Bloomberg Technoz, Jakarta - Kamar Dagang dan Industri (Kadin) Indonesia memproyeksikan Purchasing Manager’s Index (PMI) manufaktur Indonesia tetap berada di zona ekspansi untuk periode mendatang, tetapi sangat rentan terhadap tekanan eksternal.
Hal tersebut didasari oleh laporan PMI Manufaktur RI sepanjang Maret tahun ini yang mengalami penurunan cukup signifikan menjadi 50,1, atau turun 2,7 poin dibandingkan bulan sebelumnya yang masih 53,8.

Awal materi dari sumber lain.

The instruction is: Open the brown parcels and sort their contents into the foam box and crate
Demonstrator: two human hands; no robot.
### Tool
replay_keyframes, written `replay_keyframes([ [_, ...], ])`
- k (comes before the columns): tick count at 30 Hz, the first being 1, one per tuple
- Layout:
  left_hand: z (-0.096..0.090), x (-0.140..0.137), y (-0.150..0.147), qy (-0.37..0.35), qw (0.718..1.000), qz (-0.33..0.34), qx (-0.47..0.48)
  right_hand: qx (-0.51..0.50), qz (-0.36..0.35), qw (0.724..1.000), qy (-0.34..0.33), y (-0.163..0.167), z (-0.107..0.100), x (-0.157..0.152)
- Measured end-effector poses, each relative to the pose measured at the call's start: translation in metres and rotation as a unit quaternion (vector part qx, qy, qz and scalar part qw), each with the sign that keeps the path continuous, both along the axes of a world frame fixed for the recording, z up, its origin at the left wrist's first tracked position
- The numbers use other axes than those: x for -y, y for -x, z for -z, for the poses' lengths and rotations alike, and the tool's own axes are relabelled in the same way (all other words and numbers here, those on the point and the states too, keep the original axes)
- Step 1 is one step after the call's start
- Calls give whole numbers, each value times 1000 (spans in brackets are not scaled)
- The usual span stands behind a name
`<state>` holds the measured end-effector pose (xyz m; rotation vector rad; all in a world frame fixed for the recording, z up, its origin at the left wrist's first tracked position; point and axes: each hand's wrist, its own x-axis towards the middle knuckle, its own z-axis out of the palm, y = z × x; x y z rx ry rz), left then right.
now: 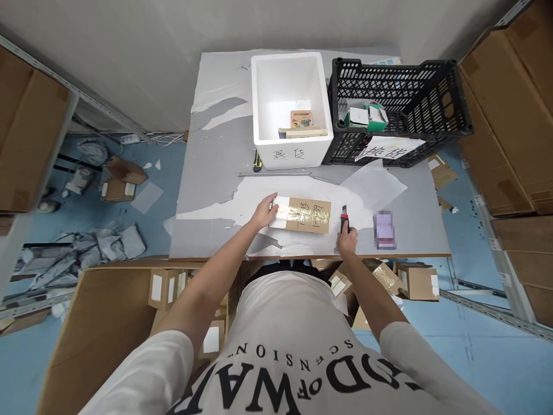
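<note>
Head view: oblong cardboard box [320, 225], glossy tape [298, 215], cutter [344, 221]

Both arms reach forward and converge toward the body's midline. Left forearm [211, 271]: bare, angled forward and to the right, wrist nearly straight. Left hand [264, 212]: set in a grip — thumb and fingers bent. Right forearm [375, 283]: bare, angled forward and to the left. Right hand [347, 240]: fingers curled in a closed grasp — positioned apart from the left hand and slightly nearer the torso [287, 314]
</note>
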<state>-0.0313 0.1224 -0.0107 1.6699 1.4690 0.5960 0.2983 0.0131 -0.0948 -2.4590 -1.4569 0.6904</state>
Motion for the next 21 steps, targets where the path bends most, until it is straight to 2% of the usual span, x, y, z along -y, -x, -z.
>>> replay_keyframes([
  [4, 9, -6, 3, 57, 994, -43, 84, 12, 13, 1000, 11, 4, -18, -1],
  [6, 12, -9, 3, 89, 986, -67, 120, -38, 37, 998, -29, 9, -33, 1],
  [7, 13, -10, 3, 105, 982, -77, 135, -96, 51, 993, -50, 12, -41, 3],
  [9, 12, -11, 3, 137, 973, -87, 163, -258, 78, 961, -67, 23, -59, 11],
  [11, 9, -12, 3, 170, 963, -91, 189, -414, 105, 903, -50, 36, -74, 20],
  [13, 4, -13, 3, 198, 954, -96, 204, -511, 125, 850, -30, 51, -84, 28],
  [15, -1, -13, 3, 216, 948, -106, 209, -554, 137, 820, -31, 62, -90, 31],
  [18, -7, -10, 3, 229, 940, -121, 220, -553, 153, 817, -53, 68, -92, 26],
  [21, -12, 1, 6, 229, 933, -136, 242, -522, 133, 841, -58, 61, -94, 9],
])
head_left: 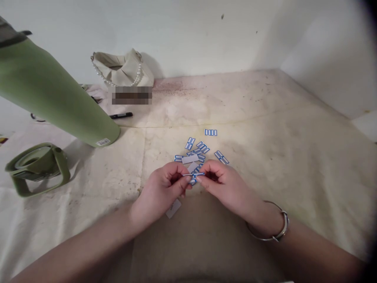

"Ke depan, Kami selaku WKU Kadin bidang Industri cenderung melihat PMI masih berpotensi bertahan di zona ekspansi tipis, namun sangat rentan terhadap tekanan eksternal," ujar Wakil Ketua Umum Kadin Bidang Industri Saleh Husin dalam keterangannya, dikutip Kamis (2/4/2026).
Saleh mengatakan, dampak eskalasi geopolitik Timur Tengah sangat berpengaruh terhadap pelemahan permintaan, yang pada akhirnya mengurangi utilisasi kapasitas, utamanya ke sektor padat karya.
Potensi penurunan utilisasi tersebut, kata dia, pada akhirnya juga turut akan menekan margin industri yang turut berimbas kepada penyesuaian tenaga kerja. Capaian PMI Maret itu juga dinilainya dipicu oleh pelemahan permintaan, khususnya penurunan pesanan ekspor baru.